Thanks very much MasterMind  ::D:  I will try out that site now

----------


## MasterMind

> Thanks very much MasterMind  I will try out that site now



Your welcome  :smiley:  It helped me with other stuff, just so you know  :Cheeky: 

It made me workout more often and study too ^-^

----------


## NinjaWookiee

When you're still to lazy you also can just write down some words to remember you the next morning. That's how I'm doing it, and it works.

And just like Mastermind already said: 



> Ask yourself why you want to have a lucid dream, and then consider that if you remember to write down your dreams and analyse them you will get lucid even faster.




Greetings from Germany,
Matthias.

----------


## oowa

Thanks for your comments NinjaWookie!

Also I used my dream journal today  ::D:  only fragments, but was an epic dream tho with small lucid bits.

----------


## beachgirl

i use a recorder but it doesn't really help unless i write them down afterwards... all my dreams

----------


## MasterMind

> i use a recorder but it doesn't really help unless i write them down afterwards... all my dreams



Yeah, me two  :smiley:  I also write them down of course

----------


## Samael

I'm personally motivated by the desire not to have nightmares (because when I don't keep a dream journal I get them _bad_). I understand that my methods don't work for everyone, however. 

I do suggest writing all your dreams down, though, not just the lucid ones. And if you're having trouble staying motivated, don't write down an exhaustive, well-thought-out story of all your dreams. Jot notes are your friend, so write down some quick notes on what you remember, just enough to jog your memory when you look at them later.

For example, mine looked like this:
- as Sandman-Lucifer, delegating duties in hell. Didn't I quit this job?

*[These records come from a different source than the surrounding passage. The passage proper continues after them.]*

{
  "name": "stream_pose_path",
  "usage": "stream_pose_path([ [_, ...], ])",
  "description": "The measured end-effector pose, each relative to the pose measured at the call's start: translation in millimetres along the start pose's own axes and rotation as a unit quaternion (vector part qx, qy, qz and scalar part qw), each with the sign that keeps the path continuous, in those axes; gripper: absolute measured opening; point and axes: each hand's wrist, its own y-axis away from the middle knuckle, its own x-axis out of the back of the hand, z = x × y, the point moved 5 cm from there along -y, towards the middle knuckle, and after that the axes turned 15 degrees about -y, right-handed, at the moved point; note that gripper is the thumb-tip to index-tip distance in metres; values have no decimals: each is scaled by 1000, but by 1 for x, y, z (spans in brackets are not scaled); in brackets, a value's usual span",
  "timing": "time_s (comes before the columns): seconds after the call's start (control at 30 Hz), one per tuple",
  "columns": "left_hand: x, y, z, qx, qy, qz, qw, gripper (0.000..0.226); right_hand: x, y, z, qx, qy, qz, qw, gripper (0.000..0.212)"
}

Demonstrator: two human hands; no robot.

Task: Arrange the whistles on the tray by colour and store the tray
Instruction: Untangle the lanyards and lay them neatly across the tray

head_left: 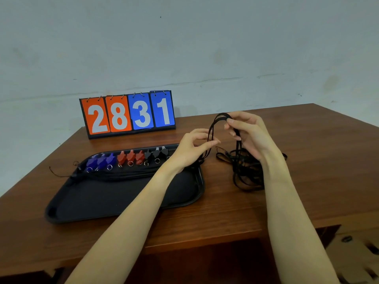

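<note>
Whistles (131, 158) sit in row at back of tray (123, 201), left of both hands, sorted blue, red, black. Right hand (248, 132) fingers pinch top of black cord loop (221, 116); left hand (192, 146) fingers pinch its left strand. Cord tangle (244, 169) lies on tabletop (307, 181) under right hand, nearer it.

Left of our hands (221, 144) we see a matt black plastic tray (114, 201) with glossy plastic whistles (131, 157) on small metal rings, while under them lies a smooth, faintly shiny wooden counter (307, 181) and dull woven black cords (244, 169).
</note>
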Motion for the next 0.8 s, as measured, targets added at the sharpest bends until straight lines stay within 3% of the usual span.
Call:
stream_pose_path([
  [0.17, 5, 7, 15, 8, 147, -29, 989, 17, 6, -4, 2, 18, -37, 42, 998, 19],
  [0.37, 4, 13, 28, 29, 351, -108, 930, 20, 26, -7, 6, 28, -59, 151, 986, 16],
  [0.53, 35, 15, -3, 147, 274, -21, 950, 36, 40, -6, 15, -3, -125, 177, 976, 27],
  [0.63, 58, 21, -22, 183, 240, 9, 953, 28, 43, -6, 16, -8, -117, 184, 976, 22],
  [0.8, 92, 30, -40, 225, 283, 149, 920, 21, 40, -4, 10, -38, -88, 118, 988, 13],
])
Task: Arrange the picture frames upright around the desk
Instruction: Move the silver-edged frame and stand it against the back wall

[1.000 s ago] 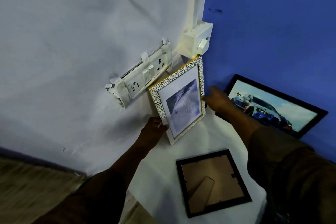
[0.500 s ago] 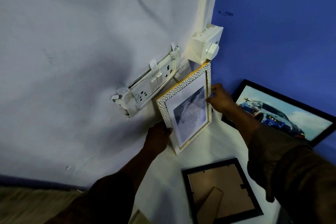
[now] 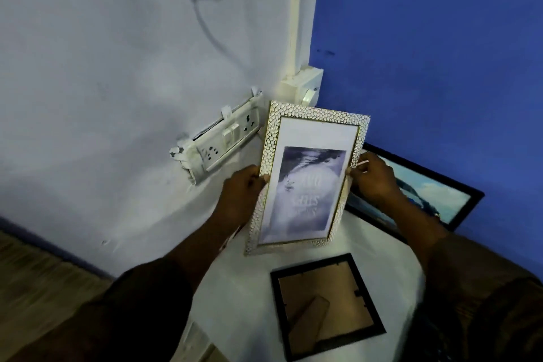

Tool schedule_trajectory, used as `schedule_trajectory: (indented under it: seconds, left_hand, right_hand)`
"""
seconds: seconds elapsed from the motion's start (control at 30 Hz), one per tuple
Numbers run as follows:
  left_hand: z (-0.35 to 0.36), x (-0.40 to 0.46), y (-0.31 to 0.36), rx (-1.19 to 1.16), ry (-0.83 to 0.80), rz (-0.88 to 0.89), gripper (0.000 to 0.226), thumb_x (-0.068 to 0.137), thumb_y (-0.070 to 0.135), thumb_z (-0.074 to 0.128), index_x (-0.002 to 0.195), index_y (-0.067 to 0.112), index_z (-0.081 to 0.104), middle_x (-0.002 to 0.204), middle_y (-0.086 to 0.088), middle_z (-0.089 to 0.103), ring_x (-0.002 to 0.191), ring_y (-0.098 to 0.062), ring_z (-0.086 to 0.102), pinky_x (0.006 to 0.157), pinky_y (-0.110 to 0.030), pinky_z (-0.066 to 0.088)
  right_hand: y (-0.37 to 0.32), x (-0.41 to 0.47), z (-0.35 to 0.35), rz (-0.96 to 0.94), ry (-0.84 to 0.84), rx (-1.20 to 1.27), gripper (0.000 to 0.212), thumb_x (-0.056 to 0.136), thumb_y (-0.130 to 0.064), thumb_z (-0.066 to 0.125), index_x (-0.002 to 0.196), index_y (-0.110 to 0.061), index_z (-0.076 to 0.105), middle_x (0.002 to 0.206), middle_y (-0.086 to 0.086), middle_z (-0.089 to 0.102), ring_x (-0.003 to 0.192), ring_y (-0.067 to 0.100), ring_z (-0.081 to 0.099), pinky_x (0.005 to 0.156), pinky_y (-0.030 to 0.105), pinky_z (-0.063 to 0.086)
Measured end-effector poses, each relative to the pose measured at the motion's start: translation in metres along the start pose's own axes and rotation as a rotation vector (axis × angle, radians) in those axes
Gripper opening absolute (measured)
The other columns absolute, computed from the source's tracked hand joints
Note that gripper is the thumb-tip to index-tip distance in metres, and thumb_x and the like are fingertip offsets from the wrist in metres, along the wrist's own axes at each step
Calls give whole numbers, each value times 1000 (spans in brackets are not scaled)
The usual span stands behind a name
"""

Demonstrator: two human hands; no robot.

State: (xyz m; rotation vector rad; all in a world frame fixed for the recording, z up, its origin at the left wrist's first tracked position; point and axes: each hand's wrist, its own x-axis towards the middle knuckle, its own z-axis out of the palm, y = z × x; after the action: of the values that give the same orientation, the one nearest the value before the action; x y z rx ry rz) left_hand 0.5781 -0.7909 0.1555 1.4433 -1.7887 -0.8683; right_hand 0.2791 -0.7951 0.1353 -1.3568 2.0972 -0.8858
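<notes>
Nearest, square black frame (image 3: 326,307) lies face down on white desk (image 3: 238,282), brown cardboard back and stand up. Above it, tall white pebble-textured picture frame with gold inner trim (image 3: 305,176) held nearly upright, grey print facing camera, lower edge at or just over the desk, contact unclear. Left hand (image 3: 239,195) fingers closed on its left edge, right hand (image 3: 374,176) fingers pinching its right edge. Behind right hand, black landscape frame with car photo (image 3: 426,194) leans on blue wall (image 3: 440,53). Farther left, loose white socket strip (image 3: 219,142) on pale wall; white switch box (image 3: 305,87) in corner.
</notes>
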Motion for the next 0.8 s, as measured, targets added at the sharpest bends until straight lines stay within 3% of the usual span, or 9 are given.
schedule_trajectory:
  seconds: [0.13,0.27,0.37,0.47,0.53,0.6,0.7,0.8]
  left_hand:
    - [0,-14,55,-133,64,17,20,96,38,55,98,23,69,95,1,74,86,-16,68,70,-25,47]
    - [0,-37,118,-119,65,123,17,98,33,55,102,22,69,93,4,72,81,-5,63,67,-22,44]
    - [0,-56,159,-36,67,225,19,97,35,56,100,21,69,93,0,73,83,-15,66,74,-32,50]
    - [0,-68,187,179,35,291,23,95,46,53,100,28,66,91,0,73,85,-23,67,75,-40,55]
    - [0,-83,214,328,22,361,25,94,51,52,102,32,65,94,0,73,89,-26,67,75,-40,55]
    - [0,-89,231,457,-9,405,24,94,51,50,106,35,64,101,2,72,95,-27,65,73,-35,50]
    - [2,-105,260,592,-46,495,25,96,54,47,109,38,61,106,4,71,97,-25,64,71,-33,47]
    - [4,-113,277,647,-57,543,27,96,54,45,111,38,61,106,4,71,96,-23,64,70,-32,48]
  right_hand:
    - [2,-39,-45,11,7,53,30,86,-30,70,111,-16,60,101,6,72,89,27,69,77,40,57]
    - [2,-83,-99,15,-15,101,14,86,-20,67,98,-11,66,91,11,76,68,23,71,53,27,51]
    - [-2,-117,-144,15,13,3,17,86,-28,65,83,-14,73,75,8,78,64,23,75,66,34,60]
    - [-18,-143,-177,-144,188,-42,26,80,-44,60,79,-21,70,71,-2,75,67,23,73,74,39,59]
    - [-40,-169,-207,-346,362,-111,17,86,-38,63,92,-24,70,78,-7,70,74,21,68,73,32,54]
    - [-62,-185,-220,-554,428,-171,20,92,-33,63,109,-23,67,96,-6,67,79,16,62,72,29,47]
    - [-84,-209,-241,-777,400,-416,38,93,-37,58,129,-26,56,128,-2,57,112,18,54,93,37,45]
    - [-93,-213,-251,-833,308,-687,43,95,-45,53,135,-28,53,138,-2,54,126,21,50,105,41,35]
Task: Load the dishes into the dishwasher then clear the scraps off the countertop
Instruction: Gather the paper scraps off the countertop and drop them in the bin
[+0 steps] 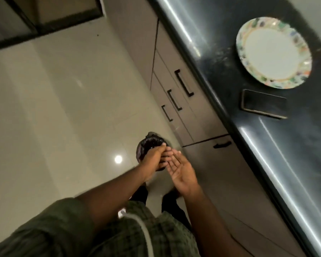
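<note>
Both my hands are held low over a small bin lined with a dark bag (149,143) on the floor. My right hand (182,169) is flat, palm up, fingers spread, with nothing visible on it. My left hand (152,158) is seen from the back, its straight fingers laid across the right hand's fingertips. No scraps can be made out between the hands. A white plate with a colourful patterned rim (273,52) lies alone on the black countertop (220,58) at the upper right, far from both hands.
A dark phone (263,103) lies on the countertop just below the plate. Grey cabinet drawers with black handles (183,83) run under the counter edge. Glossy pale floor tiles (63,99) fill the left. The view is tilted and blurred.
</note>
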`<state>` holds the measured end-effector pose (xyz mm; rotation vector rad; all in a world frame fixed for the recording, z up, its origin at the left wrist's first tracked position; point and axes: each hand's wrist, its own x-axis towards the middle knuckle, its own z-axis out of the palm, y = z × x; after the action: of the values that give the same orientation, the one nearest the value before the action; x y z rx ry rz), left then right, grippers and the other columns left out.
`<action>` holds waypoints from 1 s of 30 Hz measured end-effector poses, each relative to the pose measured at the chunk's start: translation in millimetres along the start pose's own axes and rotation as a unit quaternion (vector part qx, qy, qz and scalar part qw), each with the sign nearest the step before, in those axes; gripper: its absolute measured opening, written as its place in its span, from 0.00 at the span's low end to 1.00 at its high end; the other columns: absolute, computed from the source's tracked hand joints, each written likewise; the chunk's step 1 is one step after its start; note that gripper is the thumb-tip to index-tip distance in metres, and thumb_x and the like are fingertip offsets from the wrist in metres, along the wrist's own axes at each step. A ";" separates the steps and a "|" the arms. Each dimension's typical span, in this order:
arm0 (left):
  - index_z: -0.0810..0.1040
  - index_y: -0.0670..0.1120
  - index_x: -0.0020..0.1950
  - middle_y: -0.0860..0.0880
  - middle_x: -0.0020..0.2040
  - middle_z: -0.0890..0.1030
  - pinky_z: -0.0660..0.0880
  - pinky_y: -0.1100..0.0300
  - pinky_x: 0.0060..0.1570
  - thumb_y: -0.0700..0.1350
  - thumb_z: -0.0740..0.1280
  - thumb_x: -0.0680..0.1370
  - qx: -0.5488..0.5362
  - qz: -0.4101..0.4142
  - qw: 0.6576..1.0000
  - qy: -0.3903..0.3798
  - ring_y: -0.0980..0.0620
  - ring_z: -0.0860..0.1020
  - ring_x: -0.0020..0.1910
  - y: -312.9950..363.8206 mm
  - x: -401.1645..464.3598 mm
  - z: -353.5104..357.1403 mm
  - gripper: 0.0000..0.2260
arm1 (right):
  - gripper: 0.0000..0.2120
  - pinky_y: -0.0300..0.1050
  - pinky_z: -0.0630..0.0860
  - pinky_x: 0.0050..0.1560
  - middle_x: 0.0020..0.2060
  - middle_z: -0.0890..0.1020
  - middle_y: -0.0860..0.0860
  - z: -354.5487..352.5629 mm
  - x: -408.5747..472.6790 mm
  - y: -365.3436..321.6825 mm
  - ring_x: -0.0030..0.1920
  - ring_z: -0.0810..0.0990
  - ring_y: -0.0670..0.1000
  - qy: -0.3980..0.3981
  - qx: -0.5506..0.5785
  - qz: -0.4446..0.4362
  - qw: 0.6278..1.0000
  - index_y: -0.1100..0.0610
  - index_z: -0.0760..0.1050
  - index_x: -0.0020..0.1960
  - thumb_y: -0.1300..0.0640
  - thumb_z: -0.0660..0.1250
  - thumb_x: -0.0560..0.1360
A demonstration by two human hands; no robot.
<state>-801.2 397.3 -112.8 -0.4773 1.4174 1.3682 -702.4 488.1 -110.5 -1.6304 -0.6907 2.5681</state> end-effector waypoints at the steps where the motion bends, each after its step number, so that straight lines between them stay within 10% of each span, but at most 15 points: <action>1: 0.85 0.45 0.57 0.49 0.50 0.88 0.79 0.61 0.44 0.54 0.63 0.86 0.008 0.006 1.000 -0.012 0.54 0.83 0.44 0.2 -2.1 8.5 0.15 | 0.20 0.47 0.78 0.64 0.57 0.86 0.57 -1.5 -6.1 -2.7 0.52 0.86 0.50 0.002 0.020 -0.015 1.000 0.62 0.78 0.71 0.53 0.66 0.84; 7: 0.86 0.46 0.58 0.45 0.55 0.88 0.79 0.59 0.50 0.50 0.63 0.85 0.116 0.048 0.983 -0.132 0.53 0.83 0.51 1.4 -34.6 67.5 0.13 | 0.23 0.41 0.83 0.47 0.52 0.86 0.55 -37.3 -54.4 -32.2 0.45 0.85 0.48 0.015 0.084 -0.113 0.990 0.63 0.77 0.72 0.52 0.69 0.82; 22: 0.84 0.43 0.61 0.45 0.56 0.87 0.78 0.57 0.54 0.47 0.63 0.86 0.328 0.132 0.862 -0.364 0.53 0.84 0.53 -118.5 -136.0 278.2 0.12 | 0.21 0.49 0.76 0.59 0.63 0.84 0.60 -240.7 -217.9 -67.9 0.54 0.84 0.53 0.074 0.243 -0.333 0.908 0.57 0.83 0.66 0.48 0.71 0.78; 25: 0.83 0.47 0.60 0.49 0.55 0.86 0.79 0.56 0.56 0.49 0.66 0.83 0.446 0.287 0.758 -0.380 0.54 0.83 0.55 -162.8 -143.6 312.2 0.11 | 0.17 0.52 0.77 0.62 0.65 0.83 0.60 -295.7 -236.0 -64.7 0.62 0.84 0.57 0.110 0.258 -0.371 0.885 0.60 0.80 0.69 0.56 0.66 0.83; 30: 0.69 0.47 0.79 0.45 0.80 0.68 0.62 0.46 0.78 0.61 0.46 0.79 0.666 0.532 0.434 -0.291 0.44 0.65 0.80 -223.5 -137.5 366.7 0.33 | 0.15 0.49 0.76 0.71 0.62 0.86 0.49 -382.7 -263.9 -58.9 0.66 0.82 0.48 0.336 -0.074 -0.509 0.789 0.54 0.83 0.65 0.66 0.66 0.83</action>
<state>-416.9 614.5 -20.6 2.0568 1.6271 0.5318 -264.0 610.4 1.3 -1.4195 -1.2230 1.1101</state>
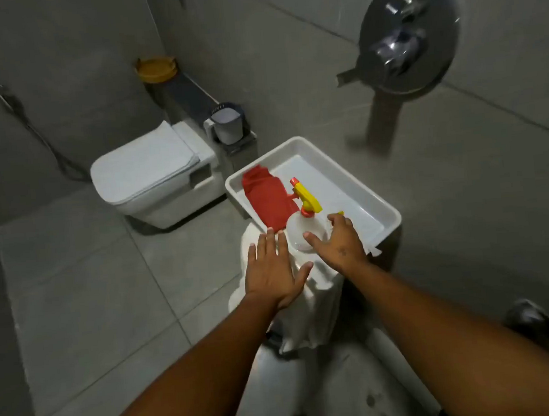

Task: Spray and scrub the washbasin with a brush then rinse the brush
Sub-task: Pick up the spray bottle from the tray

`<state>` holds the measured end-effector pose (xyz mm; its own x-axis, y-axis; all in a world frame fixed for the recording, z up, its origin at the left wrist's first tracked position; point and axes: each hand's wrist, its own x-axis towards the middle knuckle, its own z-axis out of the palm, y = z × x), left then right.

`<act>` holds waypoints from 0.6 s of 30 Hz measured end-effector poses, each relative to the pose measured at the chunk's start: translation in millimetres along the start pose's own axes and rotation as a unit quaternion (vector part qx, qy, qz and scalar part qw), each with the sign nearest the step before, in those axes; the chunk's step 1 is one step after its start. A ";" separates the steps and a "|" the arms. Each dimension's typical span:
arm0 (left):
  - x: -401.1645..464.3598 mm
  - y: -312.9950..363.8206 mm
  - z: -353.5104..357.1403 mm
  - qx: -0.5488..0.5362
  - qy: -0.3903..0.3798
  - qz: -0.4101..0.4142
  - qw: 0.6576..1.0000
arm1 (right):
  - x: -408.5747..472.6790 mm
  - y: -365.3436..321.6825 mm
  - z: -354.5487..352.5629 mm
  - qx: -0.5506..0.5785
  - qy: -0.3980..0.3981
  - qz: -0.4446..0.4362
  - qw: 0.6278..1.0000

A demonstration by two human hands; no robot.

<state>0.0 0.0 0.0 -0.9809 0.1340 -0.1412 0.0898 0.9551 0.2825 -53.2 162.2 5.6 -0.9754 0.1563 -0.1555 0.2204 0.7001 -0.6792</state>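
Grey tiles cover the bathroom floor (pixel 76 289) and walls. Two bare hands are seen in the middle. The right hand (pixel 338 243) is spread over the white spray bottle (pixel 300 233), its fingers bent around the bottle's body, though a firm grip cannot be told. The left hand (pixel 276 270) is open and flat, at nine o'clock from the bottle, holding nothing. The bottle's yellow trigger (pixel 306 197) points to twelve o'clock. A red cloth (pixel 265 197) lies in the white tray (pixel 388 215), touching the bottle. A white toilet (pixel 152 174) is seen at ten o'clock, well apart. A round shower control (pixel 409 33) is fixed at two o'clock.
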 end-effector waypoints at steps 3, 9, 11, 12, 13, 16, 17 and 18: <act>16.7 -3.4 30.9 -0.018 -0.022 -0.012 1.000 | 27.1 2.1 16.2 0.019 0.002 -0.035 0.999; 27.5 -12.0 74.8 -0.038 -0.014 -0.003 0.999 | 75.7 -4.7 35.1 0.105 0.021 -0.113 0.988; 27.4 -11.6 79.4 -0.039 -0.009 -0.006 0.999 | 84.3 -6.2 38.9 0.101 0.022 -0.134 0.986; 27.2 -11.4 79.9 -0.040 -0.006 -0.005 0.999 | 86.9 -7.7 40.3 0.105 0.020 -0.136 0.985; 27.1 -11.6 79.5 -0.040 -0.005 -0.004 0.999 | 89.5 -8.5 42.1 0.114 0.018 -0.136 0.984; 26.0 -10.6 76.6 -0.049 -0.002 -0.002 0.999 | 93.3 -13.2 45.9 0.135 -0.001 -0.122 0.983; 25.8 -10.1 75.8 -0.054 0.000 -0.001 0.999 | 93.9 -15.0 47.3 0.140 -0.010 -0.121 0.983; 25.9 -10.0 74.9 -0.055 0.000 0.000 0.998 | 93.6 -17.0 48.0 0.142 -0.017 -0.122 0.982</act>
<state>-13.4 13.8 -77.6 -0.9807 0.1348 -0.1416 0.0709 0.9202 0.3849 -148.1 131.4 -31.8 -0.9997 -0.0190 0.0161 -0.0234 0.4908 -0.8710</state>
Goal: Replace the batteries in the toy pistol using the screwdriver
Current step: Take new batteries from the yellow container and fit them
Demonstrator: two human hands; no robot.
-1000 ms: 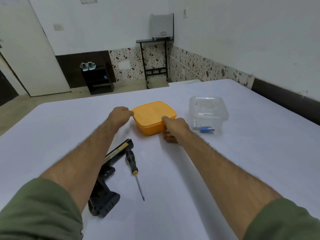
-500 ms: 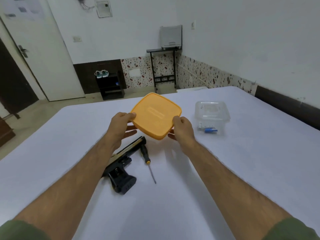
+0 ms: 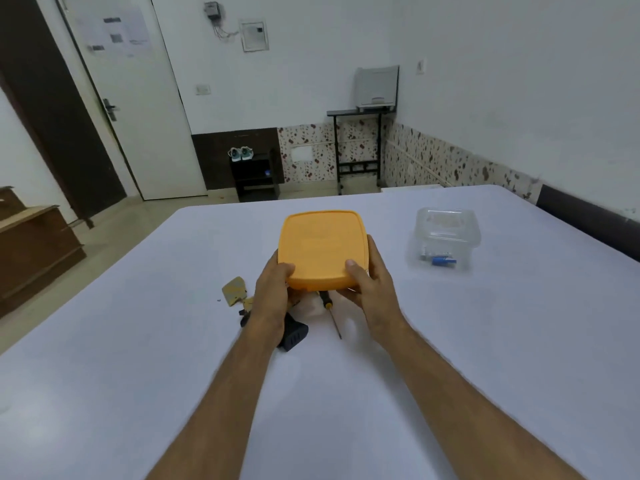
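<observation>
We take the orange box (image 3: pixel 320 249) as our landmark, held up above the white table (image 3: pixel 138 358) near its middle. Far to its left, off the table, we see a brown cabinet (image 3: pixel 34 251), and behind that a dark door (image 3: pixel 59 109) and a white door (image 3: pixel 138 109). Closer in, down and to the left of the box, a blurred yellowish patch lies on the table; we cannot tell what it is. Just right of that, our left hand (image 3: pixel 272 296) grasps the box's left near corner, thumb on the lid and fingers curled underneath. Below the box and mostly hidden behind this hand lies the pistol (image 3: pixel 294 336), only its dark grip showing on the table. Right of the grip, under the box's near edge, the screwdriver (image 3: pixel 330 311) lies on the table with its black and yellow handle toward the box and its tip pointing toward us. Our right hand (image 3: pixel 372 284) grasps the box's right near corner, thumb on the lid and fingers wrapped around its side. Well to the right of the box a clear tub (image 3: pixel 445 237) stands on the table with its lid on, and blue and pale batteries (image 3: pixel 438 259) lie inside it. Behind the box, against the far wall, stand a low dark shelf with shoes (image 3: pixel 241 153) on it and a black stand (image 3: pixel 358 143).
</observation>
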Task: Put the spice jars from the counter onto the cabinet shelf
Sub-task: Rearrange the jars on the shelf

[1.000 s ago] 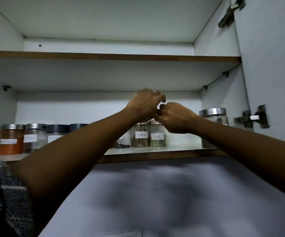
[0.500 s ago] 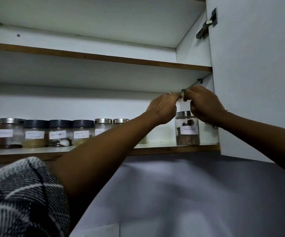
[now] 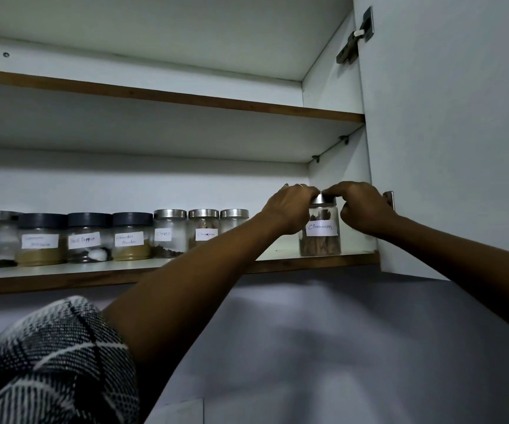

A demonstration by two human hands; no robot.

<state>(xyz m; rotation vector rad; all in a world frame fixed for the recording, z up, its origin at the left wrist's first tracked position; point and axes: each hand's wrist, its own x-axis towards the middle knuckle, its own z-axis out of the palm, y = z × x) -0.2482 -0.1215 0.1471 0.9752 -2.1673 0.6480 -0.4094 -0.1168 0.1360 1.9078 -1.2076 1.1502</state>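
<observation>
A glass jar labelled "Cinnamon" [image 3: 320, 237] with a steel lid stands at the right end of the lower cabinet shelf [image 3: 277, 262]. My left hand [image 3: 289, 209] grips the jar's lid and upper side from the left. My right hand [image 3: 360, 209] pinches the lid from the right, its fingers curled over the rim. A row of several labelled spice jars [image 3: 130, 237] fills the shelf to the left, some with black lids, some with steel lids.
The open cabinet door [image 3: 449, 133] stands right beside my right hand, hinges on its inner edge. An upper shelf [image 3: 185, 97] runs above. Below the cabinet is a grey wall [image 3: 323, 347]. My patterned sleeve [image 3: 51, 362] shows at the bottom left.
Both hands have come down from above the jar onto its lid. The view has shifted right, bringing the cinnamon jar and the shelf's right end closer.
</observation>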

Talking OOC about the character I am.
- kid scared of rottweiler puppy, but he has to finish the fence, trough, whatever.

Since I had time today, I had the chance to write it out with more detail. The trick is to make enough notes so that you remember the dream, but spend as little time as possible on the writing. Sure, you might not have people following your awesome novel-style dream journal on the forums, but you'll get what you need to out of it.

And if you have a _really_ interesting dream, feel free to tell us about it.

----------


## oowa

alright  :smiley:  Thanks for all comments!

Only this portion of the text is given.